While Bill Belichick has never been given to hyperbole, a victory against the Colts would surely have brought a smile even to his perpetually morose face had the fourth quarter not made the game as tight as it did. New England’s defense is undoubtedly two things: young and talented. Yet they’re also prone to lapses of complete non-aggression on a scale that Gandhi would’ve been proud of.
The beginning of the game started fortuitously for the Patriots as an Indianapolis penalty on the kickoff ensured Peyton Manning would start at his own 11 yard line. Sure enough, the Colts started in their traditional no huddle and did a good job (initially) of keeping the yardage short, hitting Austin Collie on in-cuts and running with Donald Brown.
Problems arose for the Colts only when the 3rd down yardage became long. On a 3rd and 6 at the New England 46 yard line, Peyton encountered something that he doesn’t normally run into: pressure up the middle.
The pictures below illustrate the best of New England’s defense. In this play, Belichick went with a Nickel Defense (four linemen, two linebackers and five defensive backs). To help with the picture (which is admittedly out of focus thank you very much NFL Network on Itunes), I’ve color-coded their secondary.
In red are the two cornerbacks (Devin McCourty on the top of the screen and Kyle Arrington on the bottom) as well as safety-turned-nickel-back Patrick Chung (lined up in the slot). The linebackers (Jerod Mayo on the bottom covering Jacob Tamme and Gary Guyton in a middle zone) are highlighted yellow.
Notice how at this point in the play Peyton has received the ball and is ideally placed to survey the field, unencumbered by any pass-rush since New England elected not to bring a blitz. His first read is toward the bottom of the screen looking for either the tight end (Tamme) or wide receiver Reggie Wayne.
Knowing that Indi needs only a short completion to get the first down, New England has five defenders in tight coverage at this point in the play (negating the quick throws Peyton loves so much). So far, New England is winning the play with their secondary.
Only a few moments have passed since the first picture but already you can see the fruitful efforts of defensive tackle Mike Wright (with the yellow dot over his head). Though unheralded, Wright is good at doing exactly what he’s accomplished in this play: destroying the pocket by simply bull-rushing his blocker.
Peyton’s ability to step into his throw is completely stunted and his feet are more perpendicular than parallel (in other words, he can’t get the required zip on his passes). This is perfect for the defense because while New England still has everyone covered at this point in the play, their short zones fail to prevent a medium route that gets between the deep coverage and the underneath coverage.
As it turned out, Peyton tried to throw to this exact route (a medium crossing route to Blair White who can be seen running on the far left of the picture.) However, since his feet weren’t properly set, he got too much loft on the throw and it sailed into the arms of Brendon Meriweather for an early interception.
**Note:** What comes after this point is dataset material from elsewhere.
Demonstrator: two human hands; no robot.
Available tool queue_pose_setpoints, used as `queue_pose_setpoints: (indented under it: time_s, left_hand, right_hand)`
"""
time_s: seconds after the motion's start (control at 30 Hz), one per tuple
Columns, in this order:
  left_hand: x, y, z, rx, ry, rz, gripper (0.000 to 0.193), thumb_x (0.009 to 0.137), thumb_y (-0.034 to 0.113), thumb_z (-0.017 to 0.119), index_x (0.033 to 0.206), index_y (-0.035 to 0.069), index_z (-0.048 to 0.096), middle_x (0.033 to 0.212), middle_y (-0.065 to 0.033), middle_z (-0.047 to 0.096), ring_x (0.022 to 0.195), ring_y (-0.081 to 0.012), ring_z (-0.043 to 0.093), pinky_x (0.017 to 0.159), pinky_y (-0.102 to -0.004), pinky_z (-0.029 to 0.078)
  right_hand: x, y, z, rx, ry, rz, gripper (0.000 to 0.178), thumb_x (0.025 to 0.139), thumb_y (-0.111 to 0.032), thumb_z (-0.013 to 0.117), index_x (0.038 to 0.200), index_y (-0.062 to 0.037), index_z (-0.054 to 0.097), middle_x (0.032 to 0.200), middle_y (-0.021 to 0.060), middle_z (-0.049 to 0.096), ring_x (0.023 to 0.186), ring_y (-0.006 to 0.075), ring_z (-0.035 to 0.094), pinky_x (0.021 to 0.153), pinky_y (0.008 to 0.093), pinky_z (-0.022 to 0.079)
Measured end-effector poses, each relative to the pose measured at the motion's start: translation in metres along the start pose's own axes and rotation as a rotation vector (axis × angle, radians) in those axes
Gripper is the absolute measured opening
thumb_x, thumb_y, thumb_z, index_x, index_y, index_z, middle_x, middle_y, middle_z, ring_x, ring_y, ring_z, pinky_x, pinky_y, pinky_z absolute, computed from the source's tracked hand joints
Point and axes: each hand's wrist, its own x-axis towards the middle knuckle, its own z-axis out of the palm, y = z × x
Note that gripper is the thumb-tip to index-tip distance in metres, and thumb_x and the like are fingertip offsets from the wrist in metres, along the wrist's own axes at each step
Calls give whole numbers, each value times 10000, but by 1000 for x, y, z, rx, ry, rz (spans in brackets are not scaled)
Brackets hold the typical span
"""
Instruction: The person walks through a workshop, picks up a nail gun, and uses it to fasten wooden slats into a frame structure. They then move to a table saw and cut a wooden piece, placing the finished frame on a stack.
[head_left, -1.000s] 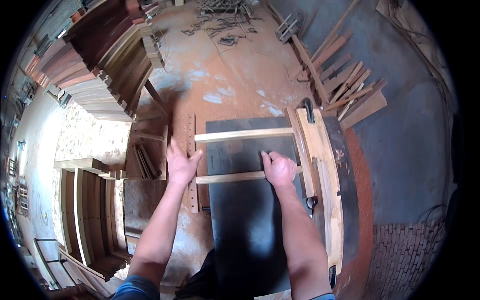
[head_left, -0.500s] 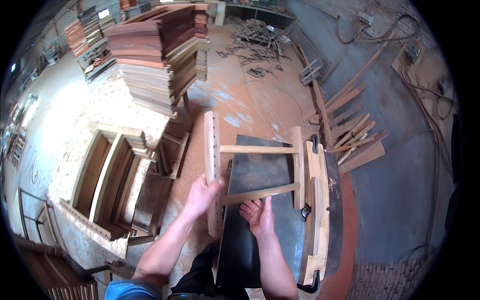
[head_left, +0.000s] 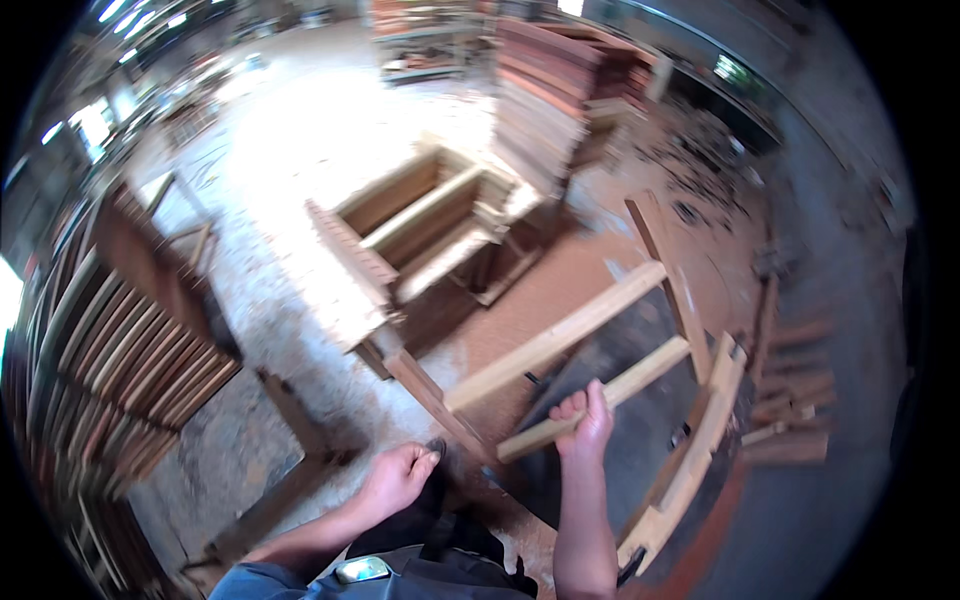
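My right hand (head_left: 583,422) is wrapped round the lower crossbar of a wooden frame (head_left: 556,334), thumb up. The frame has two posts joined by two crossbars and is held tilted over a dark-topped bench (head_left: 640,450). My left hand (head_left: 402,474) is off the frame, near the lower end of its left post (head_left: 432,398). Its fingers are pinched together, with something small and dark at the fingertips that I cannot make out. Pale wooden pieces (head_left: 692,470) lie along the bench's right edge.
A slatted wooden assembly (head_left: 420,215) rests on a sawdust-covered stand ahead. Stacked boards (head_left: 540,90) rise behind it. Many curved wooden parts (head_left: 130,350) are piled at the left. Blurred offcuts (head_left: 795,400) lie at the right, and scrap (head_left: 705,140) lies farther back.
My view has swung left. My left hand has let go of the left post, and my right hand has closed round the lower crossbar. The frame has turned and tilted.
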Motion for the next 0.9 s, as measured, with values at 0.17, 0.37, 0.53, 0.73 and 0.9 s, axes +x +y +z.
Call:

Basically, New England’s secondary won the first part of the play and their pass-rush won the second part. Each unit needed to execute and they both did, because neither could succeed without the other. Had the coverage failed, Peyton would have fired underneath right after receiving the ball. Had the rush failed, he would have had too much time and found the holes in New England’s zone.
Yet New England’s defense is far too inconsistent, and especially their pass-rush goes through spells where they create no pressure at all. This is particularly disturbing when it happens even as they blitz. The priority of fixing this became all too clear at the end of the first half when Peyton drove the Colts down the field and faced a 2nd and 10 at the Patriots’ 11 yard line with seven seconds left in the half.
Notice the difference in the picture here and the picture from before. Instead of shrinking the pocket, New England defensive linemen are perfectly contained (their defensive tackles are stuck almost at the line of scrimmage).
Peyton’s able to set his feet perfectly and step into the throw (which was a perfect fade into the corner for a touchdown to Reggie Wayne). Even though the coverage was tight (and actually Brandon Meriweather probably should have made a play on the ball) Peyton threaded the needle because, well, he’s Peyton Manning and that’s what he’s on this earth to do.
You can’t let Peyton set in the pocket. It’s as simple as that. You might be able to take away the underneath routes, but the medium and deep ones are unstoppable if he can step into his passes.
Thankfully for the Pats, they don’t play Indianapolis every week, but their defensive woes remain the main argument against them winning the Super Bowl. At some point in the playoffs, a team like the Colts (or possibly the Colts themselves) will force New England to make a stop.
That’s the underlying question with the Patriots: can they get a stop when they absolutely need it? Sure they won the game because of an interception, but can they consistently replicate it? Judging from Bill Belichick’s continual grimaces when the subject of his defense is broached, you don’t have to be a genius to see what he thinks the answer is at this point in the season. It will be interesting to see how this theme progresses because, as has often been the case in the last decade, New England’s play will have major consequences within the AFC.